Bu arada, hücre kültürü ortamı ile karıştırmak için bir 5X stok oluşturarak, LCS seyreltme tampon 19 hacimli 100X substrat bir hacim birleştirerek furimazine substrat hazırlamak. Hücreler hazır olduğunda, her kuyuya 25 mikrolitre stok ekleyin ve plakayı 10 saniye boyunca hafifçe karıştırın. Daha sonra sinyal stabilizasyonu için oda sıcaklığında 10 dakika boyunca ışıldayan lığı ölçün.
Ligand ilavesi ile yapılan deneyler için, 13.5X ligand çözeltisini, HEPES ile tamponlanmış modifiye Eagle'ın minimum temel ortamına hazırlayın ve çok kanallı pipet kullanarak her kuyubaşına 10 mikrolitre ekleyin. Sonra elle veya bir orbital shaker ile plaka karıştırın.

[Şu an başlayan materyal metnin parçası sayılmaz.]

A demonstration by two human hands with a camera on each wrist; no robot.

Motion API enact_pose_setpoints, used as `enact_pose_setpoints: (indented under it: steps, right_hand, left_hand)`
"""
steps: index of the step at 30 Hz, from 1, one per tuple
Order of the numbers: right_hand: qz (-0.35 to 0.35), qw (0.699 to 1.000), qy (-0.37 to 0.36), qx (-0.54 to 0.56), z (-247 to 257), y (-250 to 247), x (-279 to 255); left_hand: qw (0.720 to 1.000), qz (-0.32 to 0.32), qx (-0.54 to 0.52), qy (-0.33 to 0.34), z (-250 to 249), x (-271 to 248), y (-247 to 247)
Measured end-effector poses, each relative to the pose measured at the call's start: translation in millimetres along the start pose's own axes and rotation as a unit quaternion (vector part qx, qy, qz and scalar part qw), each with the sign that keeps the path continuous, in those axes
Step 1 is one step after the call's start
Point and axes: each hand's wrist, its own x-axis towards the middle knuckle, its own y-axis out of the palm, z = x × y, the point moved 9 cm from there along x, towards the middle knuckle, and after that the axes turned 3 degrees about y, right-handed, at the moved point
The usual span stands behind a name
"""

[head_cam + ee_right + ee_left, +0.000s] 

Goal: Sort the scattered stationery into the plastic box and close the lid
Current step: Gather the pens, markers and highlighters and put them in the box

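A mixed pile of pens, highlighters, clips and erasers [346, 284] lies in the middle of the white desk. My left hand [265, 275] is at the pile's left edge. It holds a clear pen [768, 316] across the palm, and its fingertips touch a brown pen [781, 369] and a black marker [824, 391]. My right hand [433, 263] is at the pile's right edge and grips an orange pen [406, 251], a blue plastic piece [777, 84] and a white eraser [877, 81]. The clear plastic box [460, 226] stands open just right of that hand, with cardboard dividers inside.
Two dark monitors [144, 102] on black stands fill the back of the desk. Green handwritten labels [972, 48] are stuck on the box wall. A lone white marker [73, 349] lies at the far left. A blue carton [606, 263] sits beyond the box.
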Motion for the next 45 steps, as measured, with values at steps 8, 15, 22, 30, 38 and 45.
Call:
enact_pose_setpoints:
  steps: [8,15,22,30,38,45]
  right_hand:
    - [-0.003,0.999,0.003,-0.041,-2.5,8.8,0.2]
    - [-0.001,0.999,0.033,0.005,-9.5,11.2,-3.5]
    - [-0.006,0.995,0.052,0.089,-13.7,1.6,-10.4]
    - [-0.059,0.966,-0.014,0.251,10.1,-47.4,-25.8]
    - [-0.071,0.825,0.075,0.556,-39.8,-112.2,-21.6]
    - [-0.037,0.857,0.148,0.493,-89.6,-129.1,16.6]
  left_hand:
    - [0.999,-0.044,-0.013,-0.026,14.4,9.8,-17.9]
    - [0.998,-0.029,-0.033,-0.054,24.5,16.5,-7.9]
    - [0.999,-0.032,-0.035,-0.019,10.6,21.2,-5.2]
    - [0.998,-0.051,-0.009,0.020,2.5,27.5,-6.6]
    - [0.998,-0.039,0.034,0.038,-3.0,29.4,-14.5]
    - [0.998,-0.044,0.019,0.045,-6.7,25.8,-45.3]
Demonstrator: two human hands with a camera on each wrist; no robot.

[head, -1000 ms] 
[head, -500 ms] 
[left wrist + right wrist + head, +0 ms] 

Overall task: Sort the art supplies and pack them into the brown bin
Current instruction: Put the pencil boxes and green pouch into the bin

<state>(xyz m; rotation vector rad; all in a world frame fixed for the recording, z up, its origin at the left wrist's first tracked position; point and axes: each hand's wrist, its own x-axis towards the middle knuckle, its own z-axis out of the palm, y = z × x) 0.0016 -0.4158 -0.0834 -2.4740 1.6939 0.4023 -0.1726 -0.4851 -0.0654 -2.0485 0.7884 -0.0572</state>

Bu protokol, prototipitipik GPCR ile iki beta-arrestin izoform arasındaki etkileşimleri incelemek için başarıyla kullanılmıştır.
Dört farklı plazmid kombinasyonu tarandı ve daha sonraki deneyler için en yüksek Parlak sinyale sahip olan seçilmiştir. Her beta-arrestin izoform için EC50 değerleri, kinetik çalışmalardan her konsantrasyonun maksimum yanıtı ndan elde edilen doz-yanıt eğrileri kullanılarak belirlendi. PCR astarlarını tasarlarken özel dikkat etmek önemlidir.
Doğru yapılar geliştirilmesi bu tahlillerin başarısı için esastır. Bu metodolojiyi takiben, reseptör-beta-arrestin etkileşimlerini ve diğer sitosolik proteinlerile reseptör etkileşimlerini izleyebilirsiniz. Bu metodoloji, GPCR-beta-arrestin etkileşimlerinin ligand yapısındaki değişikliklerle nasıl modüle edilebildiğini inceleyerek GPCR farmakoloji alanındaki temel soruların yanıtlanmasına yardımcı olacaktır.